What the task requires
Restate the data that follows exactly as it stands, beginning with the first line and ending with the line that contains "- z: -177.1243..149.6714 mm".

[Source data]

=== Section Start ===

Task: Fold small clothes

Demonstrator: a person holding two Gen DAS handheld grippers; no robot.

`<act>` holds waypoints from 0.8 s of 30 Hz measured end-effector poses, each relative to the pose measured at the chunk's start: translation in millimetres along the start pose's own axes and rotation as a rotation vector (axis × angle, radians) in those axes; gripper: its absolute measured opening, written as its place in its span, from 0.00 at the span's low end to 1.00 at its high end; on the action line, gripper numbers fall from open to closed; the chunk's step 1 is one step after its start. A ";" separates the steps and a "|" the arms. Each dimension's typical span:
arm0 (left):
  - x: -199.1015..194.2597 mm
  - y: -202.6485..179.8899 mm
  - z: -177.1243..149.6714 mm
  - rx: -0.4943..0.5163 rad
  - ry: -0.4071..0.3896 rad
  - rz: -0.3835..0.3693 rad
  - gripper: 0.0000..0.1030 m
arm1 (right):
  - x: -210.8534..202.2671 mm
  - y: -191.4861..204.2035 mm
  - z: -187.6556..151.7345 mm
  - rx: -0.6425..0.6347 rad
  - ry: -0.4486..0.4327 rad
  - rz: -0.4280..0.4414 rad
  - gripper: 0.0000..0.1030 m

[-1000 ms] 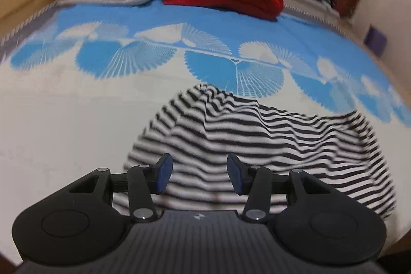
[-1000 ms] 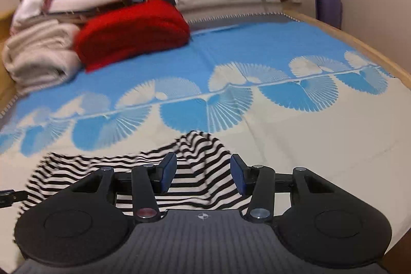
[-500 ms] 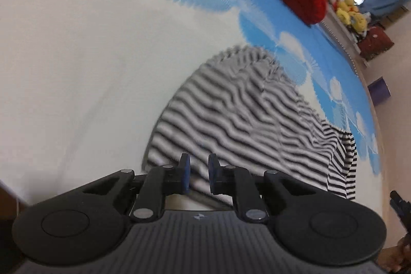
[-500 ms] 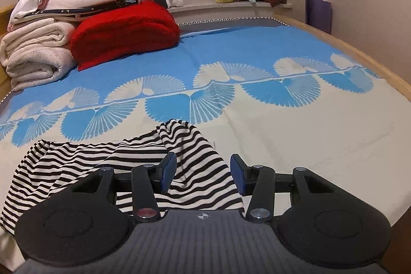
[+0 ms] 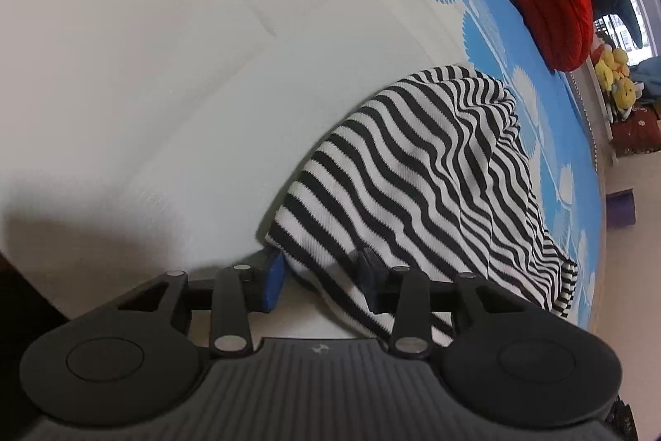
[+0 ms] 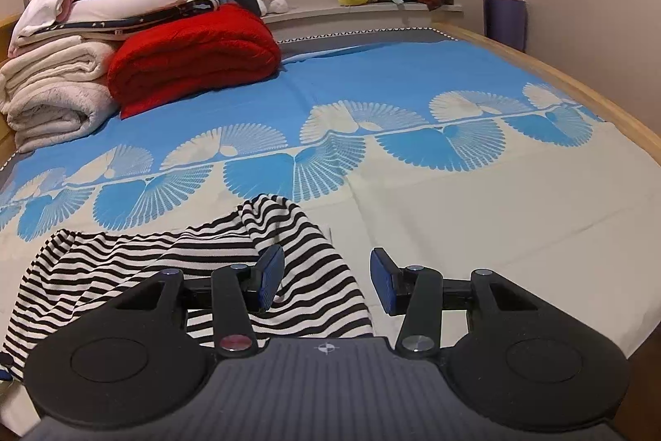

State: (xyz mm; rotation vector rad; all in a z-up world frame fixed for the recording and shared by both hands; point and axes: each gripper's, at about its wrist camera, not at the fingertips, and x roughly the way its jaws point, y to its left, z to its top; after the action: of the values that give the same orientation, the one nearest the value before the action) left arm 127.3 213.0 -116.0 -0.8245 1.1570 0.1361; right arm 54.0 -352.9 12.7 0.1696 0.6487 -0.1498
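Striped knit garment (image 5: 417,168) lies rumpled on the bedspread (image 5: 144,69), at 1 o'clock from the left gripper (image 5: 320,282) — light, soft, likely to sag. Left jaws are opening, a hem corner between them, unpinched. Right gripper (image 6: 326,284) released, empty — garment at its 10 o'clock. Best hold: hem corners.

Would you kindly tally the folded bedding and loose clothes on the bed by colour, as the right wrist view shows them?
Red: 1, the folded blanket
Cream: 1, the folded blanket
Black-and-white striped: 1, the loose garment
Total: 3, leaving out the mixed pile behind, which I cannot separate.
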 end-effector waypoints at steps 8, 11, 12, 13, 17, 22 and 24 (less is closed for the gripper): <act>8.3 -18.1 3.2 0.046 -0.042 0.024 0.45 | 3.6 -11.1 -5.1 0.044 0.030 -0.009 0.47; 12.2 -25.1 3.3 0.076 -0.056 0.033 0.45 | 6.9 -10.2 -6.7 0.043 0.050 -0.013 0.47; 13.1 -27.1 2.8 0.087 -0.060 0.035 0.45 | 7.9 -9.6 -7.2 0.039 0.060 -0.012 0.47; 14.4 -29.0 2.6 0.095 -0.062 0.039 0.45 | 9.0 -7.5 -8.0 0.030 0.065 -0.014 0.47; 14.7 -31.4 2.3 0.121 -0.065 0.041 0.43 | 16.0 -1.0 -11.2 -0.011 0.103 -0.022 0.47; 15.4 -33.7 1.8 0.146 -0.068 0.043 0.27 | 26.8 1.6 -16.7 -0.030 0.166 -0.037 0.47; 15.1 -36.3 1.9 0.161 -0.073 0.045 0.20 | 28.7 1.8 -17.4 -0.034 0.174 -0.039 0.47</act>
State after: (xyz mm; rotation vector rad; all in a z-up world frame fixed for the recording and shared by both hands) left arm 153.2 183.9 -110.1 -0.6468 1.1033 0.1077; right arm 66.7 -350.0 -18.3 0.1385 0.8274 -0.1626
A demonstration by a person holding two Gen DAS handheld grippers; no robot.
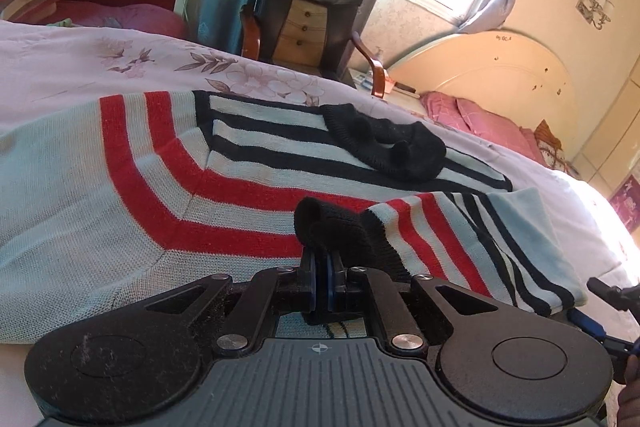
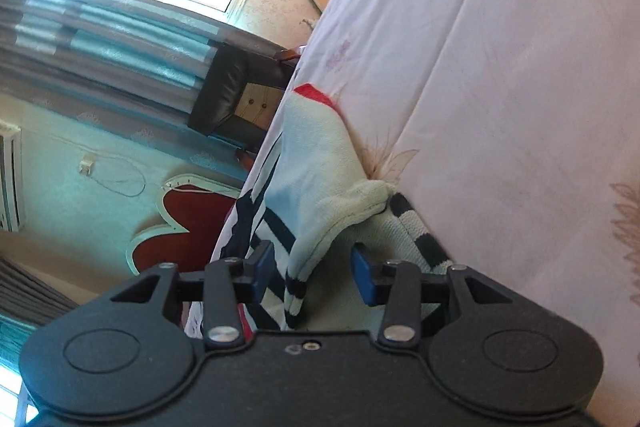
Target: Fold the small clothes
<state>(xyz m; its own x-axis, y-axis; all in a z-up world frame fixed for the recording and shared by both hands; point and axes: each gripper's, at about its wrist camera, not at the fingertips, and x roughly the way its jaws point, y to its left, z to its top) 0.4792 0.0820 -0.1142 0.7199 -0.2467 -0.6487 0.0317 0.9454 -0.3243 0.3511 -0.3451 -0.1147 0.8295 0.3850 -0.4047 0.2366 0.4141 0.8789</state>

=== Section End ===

Response area
Task: Fold small clothes

Demonstrator: a person holding two Gen DAS handheld grippers; no robot.

`<act>` holds waypoints from 0.8 s of 30 Hz measured end-effector poses, each relative to the pose measured at the chunk's start: translation in millimetres along the start pose's own axes and rotation as a rotation vector (axis × angle, radians) in those axes; gripper: its absolute measured opening, written as its place in its span, from 0.00 at the span's low end to 1.00 at its high end; on the action line, gripper numbers fall from open to closed; the chunk's step 1 is one step after its start. A ";" separates the steps and a "|" the arms. Each dimension's typical span:
arm0 (left):
  - x: -199.1015..194.2597 mm
  - y: -202.6485..179.8899 mm
  - z: -177.1243..149.6714 mm

The answer requires nothing more.